■ **RECORDS SHOWN**:
■ ■ ■ ■ ■

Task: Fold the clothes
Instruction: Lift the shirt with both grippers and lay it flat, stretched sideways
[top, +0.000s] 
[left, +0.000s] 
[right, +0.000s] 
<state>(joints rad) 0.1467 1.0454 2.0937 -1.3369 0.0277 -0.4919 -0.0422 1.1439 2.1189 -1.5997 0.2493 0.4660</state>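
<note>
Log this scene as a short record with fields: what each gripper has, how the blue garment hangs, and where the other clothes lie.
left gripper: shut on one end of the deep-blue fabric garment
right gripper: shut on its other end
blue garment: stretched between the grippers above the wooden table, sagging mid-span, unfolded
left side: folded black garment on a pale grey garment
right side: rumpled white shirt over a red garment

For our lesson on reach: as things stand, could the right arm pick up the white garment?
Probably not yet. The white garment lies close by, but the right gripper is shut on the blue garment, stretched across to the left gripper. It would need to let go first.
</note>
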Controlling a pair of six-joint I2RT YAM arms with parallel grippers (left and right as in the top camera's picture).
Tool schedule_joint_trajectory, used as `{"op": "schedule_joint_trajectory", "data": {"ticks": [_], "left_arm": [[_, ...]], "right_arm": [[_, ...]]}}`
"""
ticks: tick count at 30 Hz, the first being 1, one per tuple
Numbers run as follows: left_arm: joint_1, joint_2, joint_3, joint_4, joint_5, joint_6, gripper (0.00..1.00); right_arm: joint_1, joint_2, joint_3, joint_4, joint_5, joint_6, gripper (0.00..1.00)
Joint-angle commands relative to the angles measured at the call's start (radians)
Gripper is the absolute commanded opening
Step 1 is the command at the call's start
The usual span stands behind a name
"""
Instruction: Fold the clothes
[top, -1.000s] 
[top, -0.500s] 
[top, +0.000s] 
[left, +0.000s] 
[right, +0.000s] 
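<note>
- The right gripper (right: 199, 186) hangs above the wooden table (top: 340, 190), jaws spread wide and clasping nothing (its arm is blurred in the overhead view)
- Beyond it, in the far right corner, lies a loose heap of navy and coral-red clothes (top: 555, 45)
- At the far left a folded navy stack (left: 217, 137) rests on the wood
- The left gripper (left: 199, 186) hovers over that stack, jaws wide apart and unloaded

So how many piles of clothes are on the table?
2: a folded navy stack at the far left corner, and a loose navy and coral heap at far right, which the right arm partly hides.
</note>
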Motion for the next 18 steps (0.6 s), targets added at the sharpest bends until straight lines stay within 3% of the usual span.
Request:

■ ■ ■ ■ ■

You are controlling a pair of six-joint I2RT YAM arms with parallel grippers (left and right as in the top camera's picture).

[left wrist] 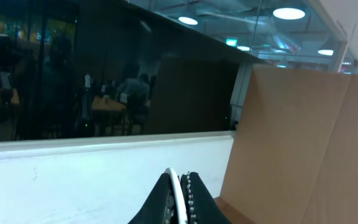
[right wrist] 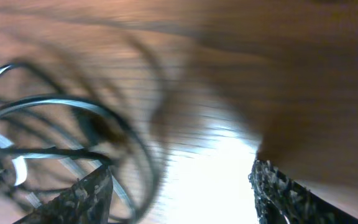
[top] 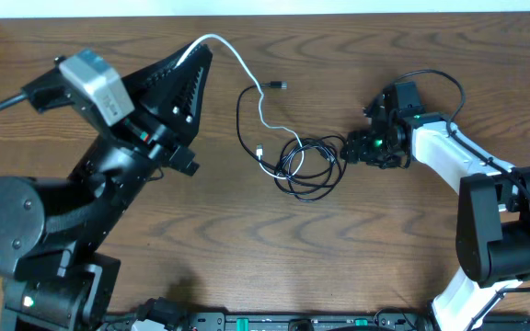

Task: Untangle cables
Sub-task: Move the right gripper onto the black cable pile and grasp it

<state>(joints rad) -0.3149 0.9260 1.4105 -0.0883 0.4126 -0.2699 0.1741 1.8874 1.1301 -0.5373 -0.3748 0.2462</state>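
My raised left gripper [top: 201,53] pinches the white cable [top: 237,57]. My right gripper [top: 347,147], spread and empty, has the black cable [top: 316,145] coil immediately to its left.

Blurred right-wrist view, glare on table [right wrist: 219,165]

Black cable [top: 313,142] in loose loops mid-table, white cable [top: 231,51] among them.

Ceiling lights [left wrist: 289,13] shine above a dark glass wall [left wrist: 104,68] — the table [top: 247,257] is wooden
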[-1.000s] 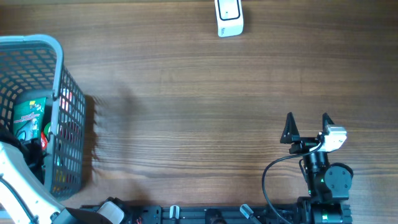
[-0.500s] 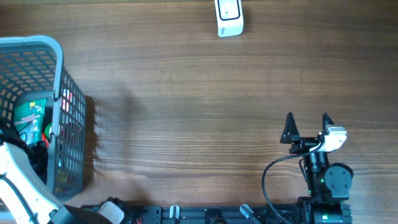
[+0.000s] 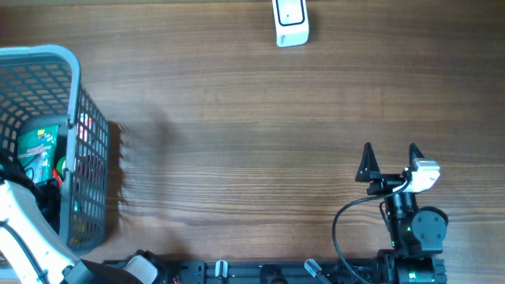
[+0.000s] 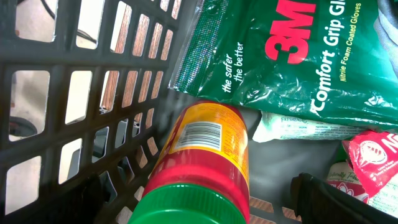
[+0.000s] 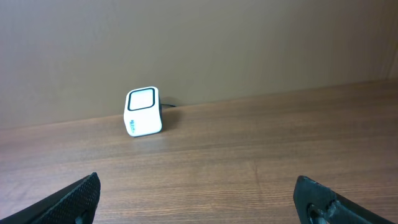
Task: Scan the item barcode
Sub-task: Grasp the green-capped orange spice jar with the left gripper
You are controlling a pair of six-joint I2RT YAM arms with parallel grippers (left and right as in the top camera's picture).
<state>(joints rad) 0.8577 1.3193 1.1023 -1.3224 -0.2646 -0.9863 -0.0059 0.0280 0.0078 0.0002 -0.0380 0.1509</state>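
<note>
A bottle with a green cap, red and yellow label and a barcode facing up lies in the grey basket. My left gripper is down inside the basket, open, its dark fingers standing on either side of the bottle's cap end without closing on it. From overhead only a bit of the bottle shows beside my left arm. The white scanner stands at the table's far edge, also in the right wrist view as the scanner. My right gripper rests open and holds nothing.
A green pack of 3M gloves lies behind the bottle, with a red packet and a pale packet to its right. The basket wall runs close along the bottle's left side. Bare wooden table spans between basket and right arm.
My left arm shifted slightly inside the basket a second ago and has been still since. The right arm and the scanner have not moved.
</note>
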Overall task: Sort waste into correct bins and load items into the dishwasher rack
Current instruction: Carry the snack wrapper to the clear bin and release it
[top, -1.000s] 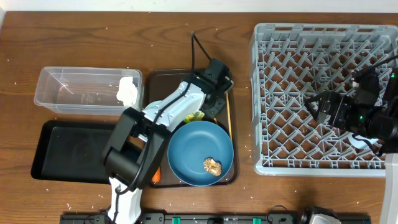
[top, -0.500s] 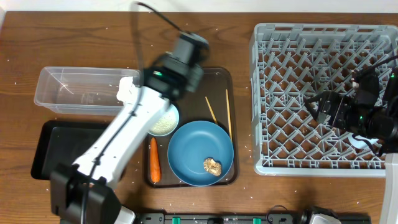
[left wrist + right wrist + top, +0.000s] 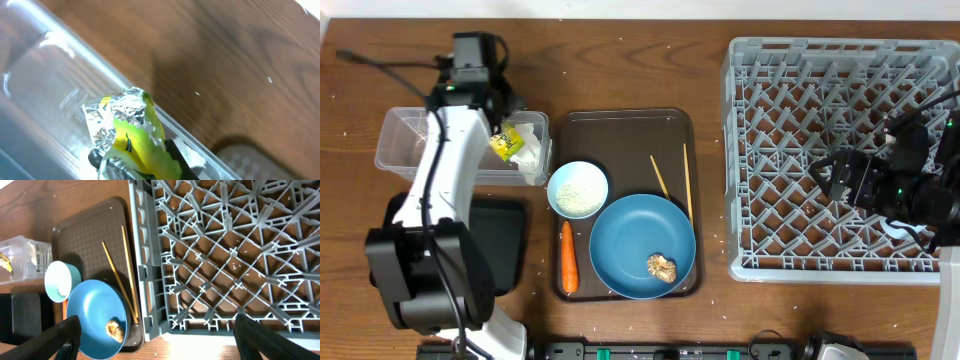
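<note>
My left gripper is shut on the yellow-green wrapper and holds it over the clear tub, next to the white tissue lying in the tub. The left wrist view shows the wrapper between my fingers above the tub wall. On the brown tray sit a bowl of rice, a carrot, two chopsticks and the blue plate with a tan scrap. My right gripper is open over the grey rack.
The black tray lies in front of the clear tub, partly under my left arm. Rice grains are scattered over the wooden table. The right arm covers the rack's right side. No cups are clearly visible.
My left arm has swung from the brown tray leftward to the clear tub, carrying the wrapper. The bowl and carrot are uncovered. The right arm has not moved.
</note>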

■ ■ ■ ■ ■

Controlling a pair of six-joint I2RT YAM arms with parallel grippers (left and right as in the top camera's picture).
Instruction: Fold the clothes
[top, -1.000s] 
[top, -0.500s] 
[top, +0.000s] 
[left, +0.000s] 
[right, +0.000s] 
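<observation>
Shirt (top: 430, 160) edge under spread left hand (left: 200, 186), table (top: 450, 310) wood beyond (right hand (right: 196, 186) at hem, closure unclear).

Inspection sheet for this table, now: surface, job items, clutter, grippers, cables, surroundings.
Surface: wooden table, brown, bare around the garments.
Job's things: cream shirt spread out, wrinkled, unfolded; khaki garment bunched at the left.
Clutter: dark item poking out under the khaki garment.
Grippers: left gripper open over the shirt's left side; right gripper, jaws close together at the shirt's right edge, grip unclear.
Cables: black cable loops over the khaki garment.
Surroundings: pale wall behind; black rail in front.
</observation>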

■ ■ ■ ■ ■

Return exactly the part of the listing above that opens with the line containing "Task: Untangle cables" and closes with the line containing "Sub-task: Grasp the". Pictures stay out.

Task: Untangle cables
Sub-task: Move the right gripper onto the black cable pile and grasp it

<state>(joints rad) -0.3149 0.9260 1.4105 -0.0883 0.4126 -0.2699 0.1741 1.8874 1.1301 -0.5373 -0.3748 0.2462</state>
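My raised left gripper [top: 201,53] pinches the white cable [top: 237,57]. My right gripper [top: 347,147], spread and empty, has the black cable [top: 316,145] coil immediately to its left.

Blurred right-wrist view, glare on table [right wrist: 219,165]

Black cable [top: 313,142] in loose loops mid-table, white cable [top: 231,51] among them.

Ceiling lights [left wrist: 289,13] shine above a dark glass wall [left wrist: 104,68] — the table [top: 247,257] is wooden
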[-1.000s] 
[-0.500s] 
[+0.000s] 
[+0.000s] 
[+0.000s] 
Task: Scan the item barcode
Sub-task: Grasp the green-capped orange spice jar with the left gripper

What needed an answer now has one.